DATASET CONTENT -
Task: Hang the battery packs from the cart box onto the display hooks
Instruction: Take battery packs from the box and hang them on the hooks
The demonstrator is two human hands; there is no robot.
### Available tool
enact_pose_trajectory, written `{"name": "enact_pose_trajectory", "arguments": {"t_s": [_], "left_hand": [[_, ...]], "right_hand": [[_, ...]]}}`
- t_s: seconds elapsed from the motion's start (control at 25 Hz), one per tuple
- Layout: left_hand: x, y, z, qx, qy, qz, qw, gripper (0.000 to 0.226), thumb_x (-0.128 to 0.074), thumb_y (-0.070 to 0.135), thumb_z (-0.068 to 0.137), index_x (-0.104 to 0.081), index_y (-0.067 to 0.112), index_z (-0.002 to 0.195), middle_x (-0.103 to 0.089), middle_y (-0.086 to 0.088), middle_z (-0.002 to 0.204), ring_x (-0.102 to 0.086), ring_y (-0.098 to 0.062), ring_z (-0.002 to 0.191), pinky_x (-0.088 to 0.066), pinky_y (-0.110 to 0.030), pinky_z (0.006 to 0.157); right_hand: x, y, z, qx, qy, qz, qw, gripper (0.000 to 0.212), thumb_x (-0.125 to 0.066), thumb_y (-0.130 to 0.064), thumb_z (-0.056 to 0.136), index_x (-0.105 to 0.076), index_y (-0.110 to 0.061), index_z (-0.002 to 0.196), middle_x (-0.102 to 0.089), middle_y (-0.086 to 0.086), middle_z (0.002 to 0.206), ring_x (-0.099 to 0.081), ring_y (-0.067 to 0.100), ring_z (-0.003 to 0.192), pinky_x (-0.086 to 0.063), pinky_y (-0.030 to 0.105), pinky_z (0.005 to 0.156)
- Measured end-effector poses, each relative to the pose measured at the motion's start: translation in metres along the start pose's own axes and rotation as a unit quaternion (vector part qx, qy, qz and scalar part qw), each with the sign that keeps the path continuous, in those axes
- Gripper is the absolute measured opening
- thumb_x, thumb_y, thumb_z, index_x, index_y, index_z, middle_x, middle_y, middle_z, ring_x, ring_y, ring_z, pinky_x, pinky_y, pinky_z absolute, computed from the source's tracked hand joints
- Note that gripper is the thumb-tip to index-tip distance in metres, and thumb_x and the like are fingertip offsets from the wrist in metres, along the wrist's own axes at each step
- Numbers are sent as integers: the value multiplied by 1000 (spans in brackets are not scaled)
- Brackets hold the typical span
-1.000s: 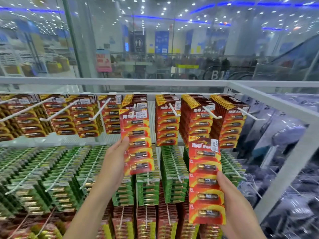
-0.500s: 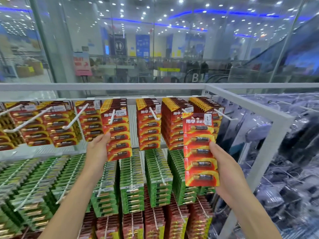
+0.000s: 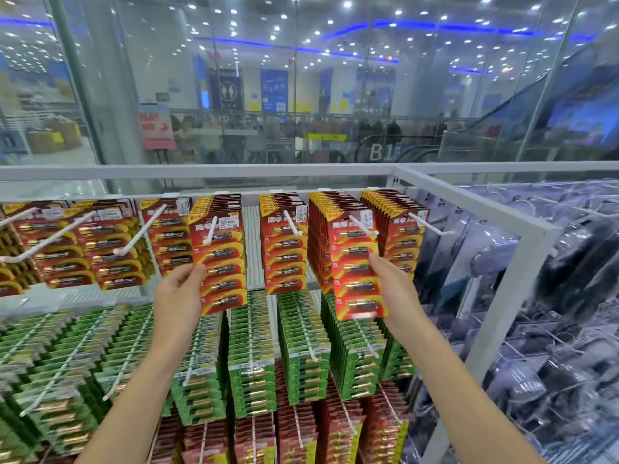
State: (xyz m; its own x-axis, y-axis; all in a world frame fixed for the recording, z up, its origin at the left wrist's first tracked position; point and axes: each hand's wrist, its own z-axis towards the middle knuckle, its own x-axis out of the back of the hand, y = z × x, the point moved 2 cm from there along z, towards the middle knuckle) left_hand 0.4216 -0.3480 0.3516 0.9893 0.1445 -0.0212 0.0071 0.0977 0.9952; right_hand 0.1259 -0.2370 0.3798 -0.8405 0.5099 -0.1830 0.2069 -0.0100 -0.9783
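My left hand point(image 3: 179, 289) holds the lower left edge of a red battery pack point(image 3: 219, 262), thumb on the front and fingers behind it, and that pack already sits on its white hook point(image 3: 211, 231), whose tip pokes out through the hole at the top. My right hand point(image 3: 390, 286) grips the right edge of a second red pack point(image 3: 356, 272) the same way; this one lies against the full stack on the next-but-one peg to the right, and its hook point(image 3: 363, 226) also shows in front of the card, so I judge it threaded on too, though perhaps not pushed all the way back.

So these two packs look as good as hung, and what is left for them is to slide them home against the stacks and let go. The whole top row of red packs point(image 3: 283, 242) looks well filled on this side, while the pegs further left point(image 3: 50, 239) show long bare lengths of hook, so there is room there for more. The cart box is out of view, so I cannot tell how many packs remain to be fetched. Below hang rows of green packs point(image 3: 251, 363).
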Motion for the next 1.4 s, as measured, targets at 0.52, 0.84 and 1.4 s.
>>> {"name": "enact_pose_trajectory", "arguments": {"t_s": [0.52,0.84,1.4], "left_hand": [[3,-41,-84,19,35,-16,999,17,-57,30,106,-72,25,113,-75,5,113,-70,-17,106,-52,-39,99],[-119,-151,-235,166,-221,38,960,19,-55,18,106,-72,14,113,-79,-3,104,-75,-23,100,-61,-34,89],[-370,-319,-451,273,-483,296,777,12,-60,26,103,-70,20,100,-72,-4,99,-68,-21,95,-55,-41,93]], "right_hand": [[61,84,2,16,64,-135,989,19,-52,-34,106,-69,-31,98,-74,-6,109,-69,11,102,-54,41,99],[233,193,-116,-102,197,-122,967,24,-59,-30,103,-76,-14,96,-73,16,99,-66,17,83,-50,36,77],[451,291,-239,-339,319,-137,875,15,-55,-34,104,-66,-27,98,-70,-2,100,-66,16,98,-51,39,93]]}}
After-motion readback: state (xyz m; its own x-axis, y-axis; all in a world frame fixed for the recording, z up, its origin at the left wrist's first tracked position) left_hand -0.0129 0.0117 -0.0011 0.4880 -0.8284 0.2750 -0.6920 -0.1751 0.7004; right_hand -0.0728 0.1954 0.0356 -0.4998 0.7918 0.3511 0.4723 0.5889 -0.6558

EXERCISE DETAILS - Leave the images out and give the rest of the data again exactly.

WRITTEN RESPONSE -
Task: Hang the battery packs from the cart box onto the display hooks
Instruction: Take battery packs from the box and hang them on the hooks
The demonstrator is two human hands; there is no robot.
### Available tool
enact_pose_trajectory, written `{"name": "enact_pose_trajectory", "arguments": {"t_s": [_], "left_hand": [[_, ...]], "right_hand": [[_, ...]]}}`
- t_s: seconds elapsed from the motion's start (control at 25 Hz), one per tuple
- Layout: left_hand: x, y, z, qx, qy, qz, qw, gripper (0.000 to 0.226), thumb_x (-0.128 to 0.074), thumb_y (-0.070 to 0.135), thumb_z (-0.068 to 0.137), index_x (-0.104 to 0.081), index_y (-0.067 to 0.112), index_z (-0.002 to 0.195), middle_x (-0.103 to 0.089), middle_y (-0.086 to 0.088), middle_z (-0.002 to 0.204), ring_x (-0.102 to 0.086), ring_y (-0.098 to 0.062), ring_z (-0.002 to 0.191), pinky_x (-0.088 to 0.066), pinky_y (-0.110 to 0.030), pinky_z (0.006 to 0.157); right_hand: x, y, z, qx, qy, qz, qw, gripper (0.000 to 0.212), thumb_x (-0.125 to 0.066), thumb_y (-0.130 to 0.064), thumb_z (-0.056 to 0.136), index_x (-0.105 to 0.076), index_y (-0.110 to 0.061), index_z (-0.002 to 0.196), middle_x (-0.102 to 0.089), middle_y (-0.086 to 0.086), middle_z (0.002 to 0.206), ring_x (-0.099 to 0.081), ring_y (-0.067 to 0.100), ring_z (-0.003 to 0.192), pinky_x (-0.086 to 0.063), pinky_y (-0.030 to 0.105), pinky_z (0.005 to 0.156)
- Measured end-effector poses, each relative to the pose measured at the motion's start: translation in metres along the start pose's own axes and rotation as a unit quaternion (vector part qx, qy, qz and scalar part qw), each with the sign that keeps the path continuous, in those axes
- Gripper is the absolute measured opening
- thumb_x, thumb_y, thumb_z, index_x, index_y, index_z, middle_x, middle_y, middle_z, ring_x, ring_y, ring_z, pinky_x, pinky_y, pinky_z absolute, computed from the source's tracked hand joints
- Note that gripper is the thumb-tip to index-tip distance in metres, and thumb_x and the like are fingertip offsets from the wrist in metres, along the wrist's own axes at each step
- Numbers are sent as integers: the value multiplied by 1000 (spans in brackets are not scaled)
- Brackets hold the typical span
-1.000s: 
-0.500s: 
+0.000s: 
State: (xyz m; its own x-axis, y-axis; all in a world frame fixed for the recording, z up, its origin at the left wrist's first tracked position; point and axes: each hand's wrist, its own z-axis towards the middle knuckle, its own x-axis out of the back of the hand, y = z × x, the point moved 2 cm from there along z, towards the middle knuckle) left_hand 0.4216 -0.3480 0.3516 0.9893 0.1445 -0.0212 0.0071 0.0977 0.9952; right_hand 0.1259 -0.2370 0.3798 -0.8405 0.5099 -0.1830 0.2069 -0.0100 -0.9783
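My left hand point(image 3: 179, 289) holds the lower left edge of a red battery pack point(image 3: 219, 262), thumb on the front and fingers behind it, and that pack already sits on its white hook point(image 3: 211, 231), whose tip pokes out through the hole at the top. My right hand point(image 3: 390, 286) grips the right edge of a second red pack point(image 3: 356, 272) the same way; this one lies against the full stack on the next-but-one peg to the right, and its hook point(image 3: 363, 226) also shows in front of the card, so I judge it threaded on too, though perhaps not pushed all the way back.

So these two packs look as good as hung, and what is left for them is to slide them home against the stacks and let go. The whole top row of red packs point(image 3: 283, 242) looks well filled on this side, while the pegs further left point(image 3: 50, 239) show long bare lengths of hook, so there is room there for more. The cart box is out of view, so I cannot tell how many packs remain to be fetched. Below hang rows of green packs point(image 3: 251, 363).
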Motion for the next 1.4 s, as measured, targets at 0.52, 0.84 and 1.4 s.
>>> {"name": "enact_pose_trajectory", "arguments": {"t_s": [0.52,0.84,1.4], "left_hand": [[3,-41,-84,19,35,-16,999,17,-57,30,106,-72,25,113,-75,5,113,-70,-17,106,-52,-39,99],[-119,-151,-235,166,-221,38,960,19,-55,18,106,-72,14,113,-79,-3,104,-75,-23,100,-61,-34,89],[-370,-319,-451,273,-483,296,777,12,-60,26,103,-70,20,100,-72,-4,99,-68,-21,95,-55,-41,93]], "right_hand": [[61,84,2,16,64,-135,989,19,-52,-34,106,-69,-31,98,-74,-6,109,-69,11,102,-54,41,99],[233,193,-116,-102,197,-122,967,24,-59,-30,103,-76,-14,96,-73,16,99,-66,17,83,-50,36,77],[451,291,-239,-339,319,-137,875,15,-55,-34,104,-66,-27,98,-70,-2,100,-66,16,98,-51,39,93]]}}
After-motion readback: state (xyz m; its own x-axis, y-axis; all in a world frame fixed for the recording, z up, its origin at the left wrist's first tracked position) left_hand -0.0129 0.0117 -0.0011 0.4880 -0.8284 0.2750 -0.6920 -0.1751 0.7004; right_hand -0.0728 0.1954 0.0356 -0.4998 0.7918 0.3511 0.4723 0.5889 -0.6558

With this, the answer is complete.